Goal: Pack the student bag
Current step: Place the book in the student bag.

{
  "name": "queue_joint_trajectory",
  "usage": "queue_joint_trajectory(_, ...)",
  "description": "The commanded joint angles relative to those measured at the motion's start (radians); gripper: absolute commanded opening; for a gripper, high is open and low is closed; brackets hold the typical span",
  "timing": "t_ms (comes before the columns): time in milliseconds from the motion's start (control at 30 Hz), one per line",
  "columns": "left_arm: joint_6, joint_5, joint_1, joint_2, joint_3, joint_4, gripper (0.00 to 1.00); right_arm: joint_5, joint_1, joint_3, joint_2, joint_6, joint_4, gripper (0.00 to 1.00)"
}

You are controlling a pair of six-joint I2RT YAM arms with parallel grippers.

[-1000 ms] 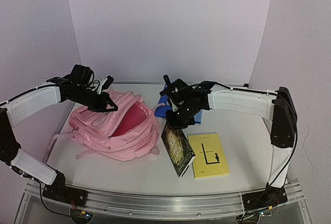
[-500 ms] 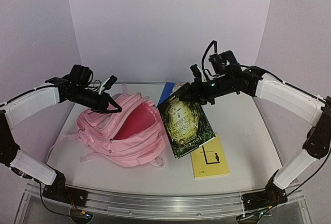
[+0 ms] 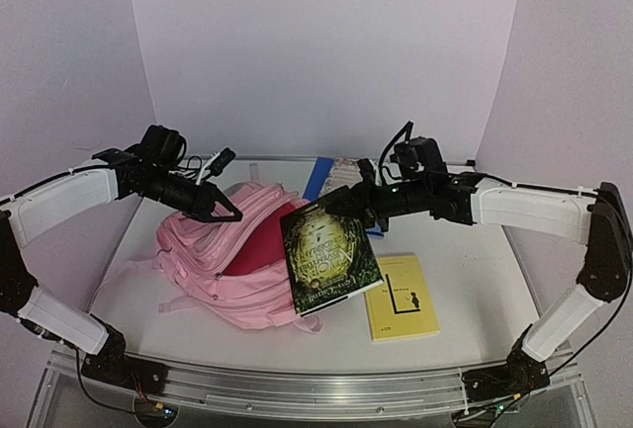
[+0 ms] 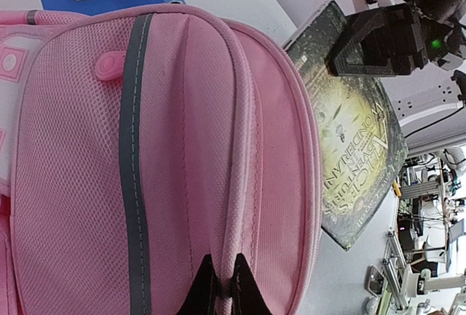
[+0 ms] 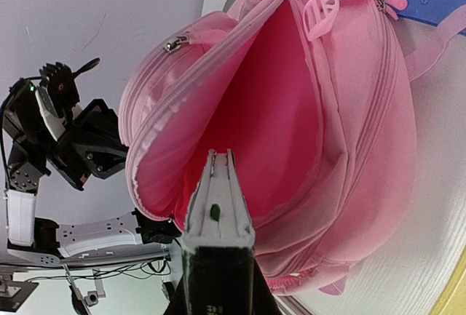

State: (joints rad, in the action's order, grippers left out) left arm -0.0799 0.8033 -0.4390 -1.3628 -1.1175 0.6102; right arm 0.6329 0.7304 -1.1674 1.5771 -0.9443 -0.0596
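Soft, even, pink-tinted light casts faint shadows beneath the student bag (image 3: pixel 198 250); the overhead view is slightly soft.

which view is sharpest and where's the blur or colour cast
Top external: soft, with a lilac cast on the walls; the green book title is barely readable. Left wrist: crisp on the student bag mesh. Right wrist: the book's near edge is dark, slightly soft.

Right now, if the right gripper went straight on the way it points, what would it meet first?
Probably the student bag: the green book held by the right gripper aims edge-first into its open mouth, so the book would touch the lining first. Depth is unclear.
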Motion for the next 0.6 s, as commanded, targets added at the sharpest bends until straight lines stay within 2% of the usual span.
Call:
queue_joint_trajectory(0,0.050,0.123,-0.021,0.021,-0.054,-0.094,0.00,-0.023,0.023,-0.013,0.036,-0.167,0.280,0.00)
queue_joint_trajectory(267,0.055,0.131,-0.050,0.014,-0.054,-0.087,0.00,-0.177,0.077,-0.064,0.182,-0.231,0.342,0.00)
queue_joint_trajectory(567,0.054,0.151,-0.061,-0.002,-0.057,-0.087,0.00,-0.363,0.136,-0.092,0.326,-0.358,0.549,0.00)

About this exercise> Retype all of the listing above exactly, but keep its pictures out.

Answer section>
Goal: Pack the student bag
Current step: Place the book in the student bag.

{
  "name": "queue_joint_trajectory",
  "usage": "queue_joint_trajectory(_, ...)",
  "description": "The commanded joint angles relative to those measured at the motion's start (radians); gripper: absolute commanded opening; for a gripper, high is open and low is closed; brackets hold the typical span",
  "timing": "t_ms (comes before the columns): time in milliseconds from the motion's start (control at 30 Hz), one per line",
  "columns": "left_arm: joint_6, joint_5, joint_1, joint_2, joint_3, joint_4, gripper (0.00 to 1.00); right_arm: joint_5, joint_1, joint_3, joint_2, joint_6, joint_4, gripper (0.00 to 1.00)"
}

You are controlling a pair of six-joint I2RT YAM arms with parallel grippers.

[-1000 ms] 
[-500 ms] 
[+0 ms] 
[+0 ms] 
[+0 ms] 

State: (joints rad, in the action's order, grippers left out) left arm -0.0799 0.8033 -0.4390 -1.3628 -1.1175 0.6102; right arm 0.6329 0.7304 -1.1674 1.5771 -0.9443 -0.0596
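Soft, even, pink-tinted light casts faint shadows beneath the student bag (image 3: pixel 198 250); the overhead view is slightly soft.

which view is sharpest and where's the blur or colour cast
Top external: soft, with a lilac cast on the walls; the green book title is barely readable. Left wrist: crisp on the student bag mesh. Right wrist: the book's near edge is dark, slightly soft.

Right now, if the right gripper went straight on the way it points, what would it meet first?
Probably the student bag: the green book held by the right gripper aims edge-first into its open mouth, so the book would touch the lining first. Depth is unclear.
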Motion for the next 0.6 s, as commanded, targets added at the sharpest bends until straight lines stay within 2% of the usual span.
Call:
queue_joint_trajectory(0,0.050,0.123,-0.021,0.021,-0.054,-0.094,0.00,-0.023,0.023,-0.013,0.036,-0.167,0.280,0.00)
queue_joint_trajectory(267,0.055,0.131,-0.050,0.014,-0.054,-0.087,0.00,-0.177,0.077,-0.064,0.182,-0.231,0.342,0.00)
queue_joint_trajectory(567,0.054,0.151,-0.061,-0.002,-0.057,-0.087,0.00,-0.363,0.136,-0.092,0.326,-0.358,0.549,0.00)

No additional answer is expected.